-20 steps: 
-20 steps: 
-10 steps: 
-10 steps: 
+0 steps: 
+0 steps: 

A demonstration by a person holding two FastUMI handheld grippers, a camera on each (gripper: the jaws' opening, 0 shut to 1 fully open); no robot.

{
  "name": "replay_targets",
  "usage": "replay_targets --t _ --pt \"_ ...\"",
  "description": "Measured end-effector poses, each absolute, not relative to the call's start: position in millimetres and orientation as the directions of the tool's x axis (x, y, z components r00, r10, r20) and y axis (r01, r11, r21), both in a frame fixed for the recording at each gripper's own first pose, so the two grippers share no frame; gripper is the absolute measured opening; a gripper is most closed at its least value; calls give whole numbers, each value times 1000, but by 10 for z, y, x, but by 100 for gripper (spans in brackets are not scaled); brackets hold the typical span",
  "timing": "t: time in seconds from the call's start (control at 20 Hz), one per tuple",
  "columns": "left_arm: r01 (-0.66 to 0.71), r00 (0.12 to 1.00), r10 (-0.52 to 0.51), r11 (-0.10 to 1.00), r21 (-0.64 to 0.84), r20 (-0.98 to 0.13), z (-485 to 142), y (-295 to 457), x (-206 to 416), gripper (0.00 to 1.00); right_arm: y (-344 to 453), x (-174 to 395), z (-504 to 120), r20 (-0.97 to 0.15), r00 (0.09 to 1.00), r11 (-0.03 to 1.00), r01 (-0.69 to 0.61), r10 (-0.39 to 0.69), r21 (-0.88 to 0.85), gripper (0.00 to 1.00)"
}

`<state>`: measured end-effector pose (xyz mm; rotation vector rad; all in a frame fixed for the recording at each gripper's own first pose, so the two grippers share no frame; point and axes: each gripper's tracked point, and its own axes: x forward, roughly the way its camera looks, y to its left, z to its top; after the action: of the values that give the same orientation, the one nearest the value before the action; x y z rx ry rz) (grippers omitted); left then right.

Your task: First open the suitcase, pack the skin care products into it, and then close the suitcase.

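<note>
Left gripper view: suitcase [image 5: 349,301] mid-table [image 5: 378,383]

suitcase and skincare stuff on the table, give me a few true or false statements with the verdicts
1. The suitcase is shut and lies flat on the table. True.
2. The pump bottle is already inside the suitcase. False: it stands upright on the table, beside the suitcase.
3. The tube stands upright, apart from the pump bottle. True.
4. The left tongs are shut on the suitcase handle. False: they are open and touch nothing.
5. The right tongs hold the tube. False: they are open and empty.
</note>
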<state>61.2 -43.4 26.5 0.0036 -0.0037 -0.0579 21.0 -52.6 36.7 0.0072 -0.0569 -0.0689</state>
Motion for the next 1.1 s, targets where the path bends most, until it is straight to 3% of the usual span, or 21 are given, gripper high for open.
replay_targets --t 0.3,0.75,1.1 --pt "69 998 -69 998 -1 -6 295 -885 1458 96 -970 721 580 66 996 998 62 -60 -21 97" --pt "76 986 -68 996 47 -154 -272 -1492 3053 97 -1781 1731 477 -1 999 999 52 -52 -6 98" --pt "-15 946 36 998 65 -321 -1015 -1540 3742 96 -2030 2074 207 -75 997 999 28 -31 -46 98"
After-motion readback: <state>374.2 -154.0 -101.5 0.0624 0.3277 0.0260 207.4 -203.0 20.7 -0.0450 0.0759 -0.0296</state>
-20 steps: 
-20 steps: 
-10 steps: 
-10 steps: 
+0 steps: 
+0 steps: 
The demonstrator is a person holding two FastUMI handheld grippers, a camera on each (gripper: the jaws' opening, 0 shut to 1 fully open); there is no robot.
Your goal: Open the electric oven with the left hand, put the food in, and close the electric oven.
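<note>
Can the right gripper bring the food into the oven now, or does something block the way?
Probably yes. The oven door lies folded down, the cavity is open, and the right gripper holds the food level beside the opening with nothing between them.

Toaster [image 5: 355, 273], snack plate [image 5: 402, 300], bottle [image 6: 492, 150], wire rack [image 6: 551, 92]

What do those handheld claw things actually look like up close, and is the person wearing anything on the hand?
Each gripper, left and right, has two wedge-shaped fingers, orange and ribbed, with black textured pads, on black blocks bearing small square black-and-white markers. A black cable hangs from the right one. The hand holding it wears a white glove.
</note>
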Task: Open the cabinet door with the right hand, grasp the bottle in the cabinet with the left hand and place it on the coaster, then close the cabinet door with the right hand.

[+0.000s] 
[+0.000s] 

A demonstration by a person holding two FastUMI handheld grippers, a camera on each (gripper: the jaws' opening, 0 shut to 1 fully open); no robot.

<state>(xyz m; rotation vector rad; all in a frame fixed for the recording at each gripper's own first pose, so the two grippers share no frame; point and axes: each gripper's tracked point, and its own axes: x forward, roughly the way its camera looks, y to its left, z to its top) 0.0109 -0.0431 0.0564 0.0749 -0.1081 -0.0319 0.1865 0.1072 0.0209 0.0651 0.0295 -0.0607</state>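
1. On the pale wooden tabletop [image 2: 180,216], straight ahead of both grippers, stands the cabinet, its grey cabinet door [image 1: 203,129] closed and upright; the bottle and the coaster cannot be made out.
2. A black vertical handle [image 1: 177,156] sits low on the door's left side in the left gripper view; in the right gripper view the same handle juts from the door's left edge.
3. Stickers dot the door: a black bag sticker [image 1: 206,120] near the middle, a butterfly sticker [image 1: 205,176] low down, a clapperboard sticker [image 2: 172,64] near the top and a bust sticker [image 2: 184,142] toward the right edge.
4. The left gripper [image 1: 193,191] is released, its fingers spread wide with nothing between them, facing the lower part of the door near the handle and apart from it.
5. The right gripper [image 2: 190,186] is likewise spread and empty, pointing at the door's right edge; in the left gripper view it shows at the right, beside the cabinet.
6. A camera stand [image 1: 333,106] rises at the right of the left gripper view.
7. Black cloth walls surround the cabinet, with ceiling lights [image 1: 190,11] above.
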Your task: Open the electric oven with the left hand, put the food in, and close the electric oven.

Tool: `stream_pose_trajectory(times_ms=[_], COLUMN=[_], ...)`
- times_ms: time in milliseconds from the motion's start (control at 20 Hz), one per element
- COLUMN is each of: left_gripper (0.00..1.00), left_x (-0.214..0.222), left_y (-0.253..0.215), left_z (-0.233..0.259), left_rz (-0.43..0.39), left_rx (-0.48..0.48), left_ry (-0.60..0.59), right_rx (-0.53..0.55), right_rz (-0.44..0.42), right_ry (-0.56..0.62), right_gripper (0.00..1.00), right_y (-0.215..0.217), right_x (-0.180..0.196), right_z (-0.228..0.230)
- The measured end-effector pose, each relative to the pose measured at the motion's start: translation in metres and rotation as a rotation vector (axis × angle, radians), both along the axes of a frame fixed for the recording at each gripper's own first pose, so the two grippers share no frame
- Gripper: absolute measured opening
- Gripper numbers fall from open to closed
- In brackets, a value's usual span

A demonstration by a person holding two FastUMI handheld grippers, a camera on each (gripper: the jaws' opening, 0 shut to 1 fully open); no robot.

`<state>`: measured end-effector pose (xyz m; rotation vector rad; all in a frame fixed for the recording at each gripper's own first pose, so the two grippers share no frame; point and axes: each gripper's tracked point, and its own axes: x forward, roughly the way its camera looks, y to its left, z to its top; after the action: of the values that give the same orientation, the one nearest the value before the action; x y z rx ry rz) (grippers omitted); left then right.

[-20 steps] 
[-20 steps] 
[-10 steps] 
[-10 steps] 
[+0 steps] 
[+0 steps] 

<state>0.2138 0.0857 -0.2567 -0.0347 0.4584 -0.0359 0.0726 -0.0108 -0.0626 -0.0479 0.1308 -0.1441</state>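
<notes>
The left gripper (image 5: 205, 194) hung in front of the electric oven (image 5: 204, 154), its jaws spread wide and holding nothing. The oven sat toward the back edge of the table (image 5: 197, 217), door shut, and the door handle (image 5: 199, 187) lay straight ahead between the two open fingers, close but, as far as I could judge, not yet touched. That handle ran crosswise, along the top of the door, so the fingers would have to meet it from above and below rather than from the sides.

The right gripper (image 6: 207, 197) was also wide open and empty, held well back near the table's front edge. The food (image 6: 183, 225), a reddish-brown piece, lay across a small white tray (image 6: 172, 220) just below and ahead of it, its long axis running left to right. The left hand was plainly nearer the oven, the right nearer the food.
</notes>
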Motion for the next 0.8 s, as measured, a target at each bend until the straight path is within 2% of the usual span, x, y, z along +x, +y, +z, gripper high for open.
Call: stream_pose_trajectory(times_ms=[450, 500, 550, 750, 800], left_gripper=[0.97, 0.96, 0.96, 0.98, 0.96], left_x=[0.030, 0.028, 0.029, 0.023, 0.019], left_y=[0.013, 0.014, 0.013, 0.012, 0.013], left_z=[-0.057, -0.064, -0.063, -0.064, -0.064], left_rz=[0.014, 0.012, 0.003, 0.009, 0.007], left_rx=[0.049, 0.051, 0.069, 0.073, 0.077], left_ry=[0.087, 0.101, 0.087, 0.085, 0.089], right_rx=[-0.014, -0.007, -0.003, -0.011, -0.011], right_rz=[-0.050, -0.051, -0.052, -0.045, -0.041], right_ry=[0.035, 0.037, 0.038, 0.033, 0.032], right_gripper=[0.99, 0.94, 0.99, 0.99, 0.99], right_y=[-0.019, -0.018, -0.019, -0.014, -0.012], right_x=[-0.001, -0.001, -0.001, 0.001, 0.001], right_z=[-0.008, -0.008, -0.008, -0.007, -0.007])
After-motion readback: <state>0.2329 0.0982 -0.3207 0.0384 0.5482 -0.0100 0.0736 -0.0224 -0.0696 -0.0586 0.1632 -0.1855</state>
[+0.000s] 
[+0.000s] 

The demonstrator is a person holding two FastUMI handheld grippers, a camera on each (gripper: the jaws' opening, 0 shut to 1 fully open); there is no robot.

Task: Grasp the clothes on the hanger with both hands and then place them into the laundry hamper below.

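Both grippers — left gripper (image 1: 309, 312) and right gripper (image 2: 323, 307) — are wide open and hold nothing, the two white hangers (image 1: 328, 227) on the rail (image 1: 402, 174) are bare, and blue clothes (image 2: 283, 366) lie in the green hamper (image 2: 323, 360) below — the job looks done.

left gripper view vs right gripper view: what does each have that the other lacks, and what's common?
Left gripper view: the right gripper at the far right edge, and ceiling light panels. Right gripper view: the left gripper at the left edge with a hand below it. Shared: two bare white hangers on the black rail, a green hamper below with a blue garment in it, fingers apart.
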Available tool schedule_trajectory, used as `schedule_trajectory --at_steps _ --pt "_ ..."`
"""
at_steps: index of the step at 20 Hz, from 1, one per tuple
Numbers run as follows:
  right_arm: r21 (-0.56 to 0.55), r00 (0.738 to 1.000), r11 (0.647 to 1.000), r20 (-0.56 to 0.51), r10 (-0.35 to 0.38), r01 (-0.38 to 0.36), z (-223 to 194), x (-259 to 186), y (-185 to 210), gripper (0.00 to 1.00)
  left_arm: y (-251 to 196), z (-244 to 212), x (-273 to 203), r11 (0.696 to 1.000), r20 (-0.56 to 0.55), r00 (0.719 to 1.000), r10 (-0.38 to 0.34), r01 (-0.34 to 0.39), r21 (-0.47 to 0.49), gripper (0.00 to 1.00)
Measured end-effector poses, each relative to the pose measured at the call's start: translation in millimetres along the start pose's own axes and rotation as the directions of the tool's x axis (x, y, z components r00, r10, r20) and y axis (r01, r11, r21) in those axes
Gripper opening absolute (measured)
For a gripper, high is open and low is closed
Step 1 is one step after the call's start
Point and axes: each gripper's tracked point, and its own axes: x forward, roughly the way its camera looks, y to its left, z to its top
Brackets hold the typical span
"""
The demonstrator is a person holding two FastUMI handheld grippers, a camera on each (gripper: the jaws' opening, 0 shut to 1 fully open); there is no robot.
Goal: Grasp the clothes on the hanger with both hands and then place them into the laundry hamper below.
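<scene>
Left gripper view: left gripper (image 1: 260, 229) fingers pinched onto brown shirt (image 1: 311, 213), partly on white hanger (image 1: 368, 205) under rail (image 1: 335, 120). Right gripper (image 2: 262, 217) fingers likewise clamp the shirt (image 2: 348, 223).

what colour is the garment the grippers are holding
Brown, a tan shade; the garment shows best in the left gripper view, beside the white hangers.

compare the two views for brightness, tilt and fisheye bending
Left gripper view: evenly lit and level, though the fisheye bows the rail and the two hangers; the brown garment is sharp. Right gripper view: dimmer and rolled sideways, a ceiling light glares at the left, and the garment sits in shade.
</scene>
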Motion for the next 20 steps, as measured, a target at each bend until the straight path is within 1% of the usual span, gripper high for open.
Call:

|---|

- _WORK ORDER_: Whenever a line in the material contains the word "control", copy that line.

- _RESULT OF THIS EXERCISE_:
  "timing": "t: time in seconds from the call's start (control at 20 Hz), one per tuple",
- times_ms: time in milliseconds from the motion's start (control at 20 Hz), one per element

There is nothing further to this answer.